I took a function for visualising colour-maps from https://matplotlib.org/stable/tutorials/colors/colormaps.html, and an answer from here to visualise different variations of the colour-map:
import numpy as np
from matplotlib.colors import LinearSegmentedColormap
import matplotlib.pyplot as plt
gradient = np.linspace(0, 1, 256)
gradient = np.vstack((gradient, gradient))
def plot_color_gradients(cmap_list):
# Create figure and adjust figure height to number of colormaps
nrows = len(cmap_list)
figh = 0.35 + 0.15 + (nrows + (nrows - 1) * 0.1) * 0.22
fig, axs = plt.subplots(nrows=nrows + 1, figsize=(6.4, figh))
fig.subplots_adjust(top=1 - 0.35 / figh, bottom=0.15 / figh,
left=0.2, right=0.99)
for ax, name in zip(axs, cmap_list):
ax.imshow(gradient, aspect='auto', cmap=plt.get_cmap(name))

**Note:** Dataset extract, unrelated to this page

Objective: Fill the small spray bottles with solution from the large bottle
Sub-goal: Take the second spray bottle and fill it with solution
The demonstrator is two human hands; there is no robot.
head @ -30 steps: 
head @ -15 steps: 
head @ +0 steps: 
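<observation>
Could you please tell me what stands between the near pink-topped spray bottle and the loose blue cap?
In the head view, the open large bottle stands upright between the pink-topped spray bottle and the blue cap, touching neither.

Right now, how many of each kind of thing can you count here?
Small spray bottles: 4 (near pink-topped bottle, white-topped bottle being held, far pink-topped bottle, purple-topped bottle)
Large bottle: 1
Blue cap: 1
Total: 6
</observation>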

ax.text(-0.01, 0.5, name, va='center', ha='right', fontsize=10,
transform=ax.transAxes)
# Turn off *all* ticks & spines, not just the ones with colormaps.
for ax in axs:
ax.set_axis_off()
# Save colormap list for later.
c = ["darkred", "red", "lightcoral", "white", "palegreen", "green", "darkgreen"]
cmaps = []
v = [0, .15, .4, .5, .6, .9, 1.] # change these
l = list(zip(v, c))
cmaps.append(LinearSegmentedColormap.from_list('rg', l))
v = [0, .15, .25, .5, .75, .9, 1.]
l = list(zip(v, c))
cmaps.append(LinearSegmentedColormap.from_list('rg', l))
v = [0, .1, .2, .5, .8, .9, 1.]
l = list(zip(v, c))
cmaps.append(LinearSegmentedColormap.from_list('rg', l))
plot_color_gradients(cmaps)
plt.show()
Change v for slightly different values to make exactly what you are looking for.